Your objective: Every line of the data below is to be given again as it appears, with the images removed.

Information supplied:

*****

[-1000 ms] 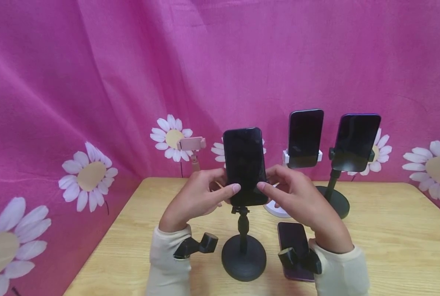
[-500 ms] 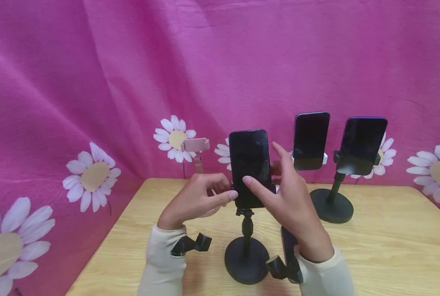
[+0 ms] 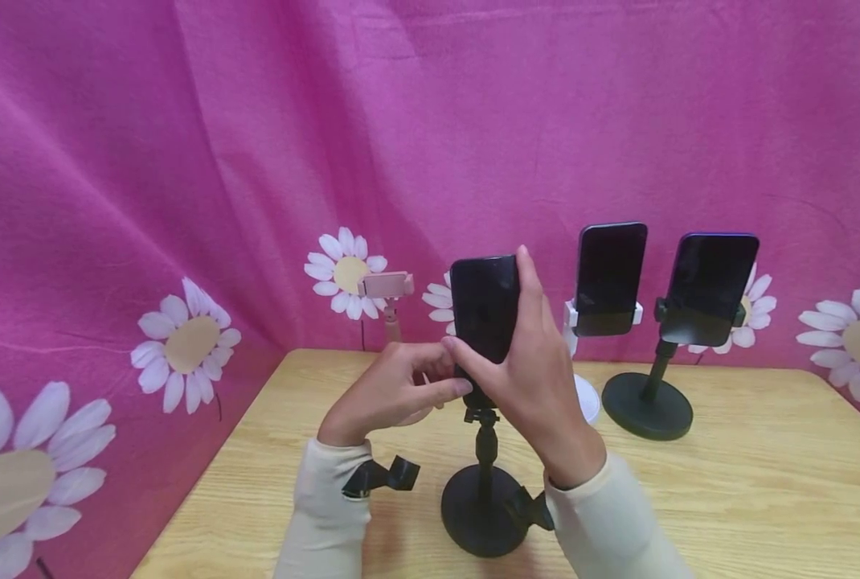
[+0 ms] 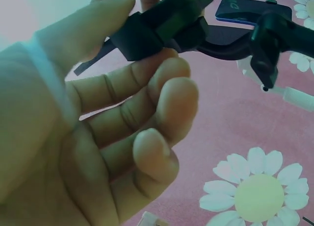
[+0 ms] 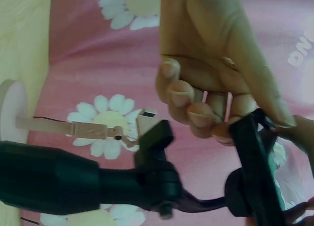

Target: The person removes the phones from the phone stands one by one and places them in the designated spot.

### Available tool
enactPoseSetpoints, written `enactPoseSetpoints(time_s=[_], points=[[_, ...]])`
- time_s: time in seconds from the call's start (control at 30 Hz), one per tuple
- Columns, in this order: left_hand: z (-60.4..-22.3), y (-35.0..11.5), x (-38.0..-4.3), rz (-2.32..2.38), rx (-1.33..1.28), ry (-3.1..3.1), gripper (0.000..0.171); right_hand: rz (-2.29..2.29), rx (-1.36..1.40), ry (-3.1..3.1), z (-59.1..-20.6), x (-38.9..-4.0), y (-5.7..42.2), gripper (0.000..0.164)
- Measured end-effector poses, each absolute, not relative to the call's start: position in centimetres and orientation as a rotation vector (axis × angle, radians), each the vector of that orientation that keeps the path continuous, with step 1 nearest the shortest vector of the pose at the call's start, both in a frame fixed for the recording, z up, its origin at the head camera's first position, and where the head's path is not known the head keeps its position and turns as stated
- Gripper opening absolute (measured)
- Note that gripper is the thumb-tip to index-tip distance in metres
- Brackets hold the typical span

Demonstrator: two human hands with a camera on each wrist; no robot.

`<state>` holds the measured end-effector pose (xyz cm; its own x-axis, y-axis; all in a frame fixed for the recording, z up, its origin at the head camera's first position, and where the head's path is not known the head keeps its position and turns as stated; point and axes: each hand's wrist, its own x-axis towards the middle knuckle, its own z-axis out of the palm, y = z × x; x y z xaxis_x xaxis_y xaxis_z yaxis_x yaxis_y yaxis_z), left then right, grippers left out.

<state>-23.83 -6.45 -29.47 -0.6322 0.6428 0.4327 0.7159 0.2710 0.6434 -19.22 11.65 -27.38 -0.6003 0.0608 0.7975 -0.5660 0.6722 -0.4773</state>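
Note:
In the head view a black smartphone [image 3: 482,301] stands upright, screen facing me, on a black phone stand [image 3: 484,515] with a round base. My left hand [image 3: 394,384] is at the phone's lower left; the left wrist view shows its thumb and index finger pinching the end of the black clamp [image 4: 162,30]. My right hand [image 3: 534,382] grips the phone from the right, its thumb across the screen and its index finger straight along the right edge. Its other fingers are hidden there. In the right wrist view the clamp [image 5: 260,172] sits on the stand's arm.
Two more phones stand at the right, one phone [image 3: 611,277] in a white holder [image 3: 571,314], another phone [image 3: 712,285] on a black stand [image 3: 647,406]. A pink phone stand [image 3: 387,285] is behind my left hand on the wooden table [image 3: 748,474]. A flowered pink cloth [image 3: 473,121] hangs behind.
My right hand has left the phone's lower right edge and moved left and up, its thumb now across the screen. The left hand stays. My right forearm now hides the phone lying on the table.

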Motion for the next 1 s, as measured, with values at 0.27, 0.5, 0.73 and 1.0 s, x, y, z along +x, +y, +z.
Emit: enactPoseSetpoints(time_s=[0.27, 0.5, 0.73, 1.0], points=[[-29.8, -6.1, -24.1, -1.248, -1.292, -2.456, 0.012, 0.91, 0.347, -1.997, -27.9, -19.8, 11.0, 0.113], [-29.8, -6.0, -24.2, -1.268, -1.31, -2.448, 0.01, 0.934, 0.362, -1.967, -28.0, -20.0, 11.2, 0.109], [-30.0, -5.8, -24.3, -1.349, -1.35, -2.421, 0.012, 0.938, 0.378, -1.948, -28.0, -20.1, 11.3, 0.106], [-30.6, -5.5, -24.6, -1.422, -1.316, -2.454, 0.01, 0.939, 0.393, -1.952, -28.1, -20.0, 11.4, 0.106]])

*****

Answer space:
[-1000 ms] 
[-500 ms] 
[+0 ms] 
[+0 ms] 
[+0 ms] 

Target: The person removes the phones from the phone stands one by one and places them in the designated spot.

### Available tool
enactPoseSetpoints, written `enactPoseSetpoints(time_s=[_], points=[[_, ...]])`
- time_s: time in seconds from the call's start (control at 30 Hz), one per tuple
- Columns, in this order: left_hand: z (-60.4..-22.3), y (-35.0..11.5), x (-38.0..-4.3), rz (-2.32..2.38), rx (-1.33..1.28), ry (-3.1..3.1), gripper (0.000..0.171); right_hand: rz (-2.29..2.29), rx (-1.36..1.40), ry (-3.1..3.1), z (-59.1..-20.6), x (-38.9..-4.0), y (-5.7..42.2), gripper (0.000..0.164)
- Measured end-effector poses, each absolute, not relative to the call's start: position in centimetres and orientation as a rotation vector (axis × angle, radians), each the vector of that orientation that keeps the path continuous, with step 1 nearest the shortest vector of the pose at the call's start, both in a frame fixed for the recording, z up, its origin at the head camera's first position, and where the head's path is not known the head keeps its position and turns as stated
- Gripper opening absolute (measured)
- Note that gripper is the thumb-tip to index-tip distance in metres
- Brackets hold the typical span

Demonstrator: two human hands with a camera on each wrist; no robot.

`<state>` holds the measured end-effector pose (xyz cm; its own x-axis, y-axis; all in a frame fixed for the recording, z up, its origin at the head camera's first position, and where the head's path is not known the head keeps its position and turns as stated; point and axes: each hand's wrist, its own x-axis towards the middle knuckle, its own z-axis out of the palm, y = z × x; x y z xaxis_x xaxis_y xaxis_z yaxis_x yaxis_y yaxis_z), left then right, grippers left out.

<state>-23.83 -6.45 -29.47 -0.6322 0.6428 0.4327 0.7159 0.2710 0.6434 -19.22 11.65 -27.38 -0.6003 0.0608 0.7975 -0.5660 0.6722 -0.4773</state>
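Note:
In the head view a black smartphone [image 3: 482,301] stands upright, screen facing me, on a black phone stand [image 3: 484,515] with a round base. My left hand [image 3: 394,384] is at the phone's lower left; the left wrist view shows its thumb and index finger pinching the end of the black clamp [image 4: 162,30]. My right hand [image 3: 534,382] grips the phone from the right, its thumb across the screen and its index finger straight along the right edge. Its other fingers are hidden there. In the right wrist view the clamp [image 5: 260,172] sits on the stand's arm.
Two more phones stand at the right, one phone [image 3: 611,277] in a white holder [image 3: 571,314], another phone [image 3: 712,285] on a black stand [image 3: 647,406]. A pink phone stand [image 3: 387,285] is behind my left hand on the wooden table [image 3: 748,474]. A flowered pink cloth [image 3: 473,121] hangs behind.
My right hand has left the phone's lower right edge and moved left and up, its thumb now across the screen. The left hand stays. My right forearm now hides the phone lying on the table.
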
Motion for the next 1 s, as measured, with values at 0.27, 0.5, 0.73 and 1.0 s, x, y, z along +x, +y, +z.
Emit: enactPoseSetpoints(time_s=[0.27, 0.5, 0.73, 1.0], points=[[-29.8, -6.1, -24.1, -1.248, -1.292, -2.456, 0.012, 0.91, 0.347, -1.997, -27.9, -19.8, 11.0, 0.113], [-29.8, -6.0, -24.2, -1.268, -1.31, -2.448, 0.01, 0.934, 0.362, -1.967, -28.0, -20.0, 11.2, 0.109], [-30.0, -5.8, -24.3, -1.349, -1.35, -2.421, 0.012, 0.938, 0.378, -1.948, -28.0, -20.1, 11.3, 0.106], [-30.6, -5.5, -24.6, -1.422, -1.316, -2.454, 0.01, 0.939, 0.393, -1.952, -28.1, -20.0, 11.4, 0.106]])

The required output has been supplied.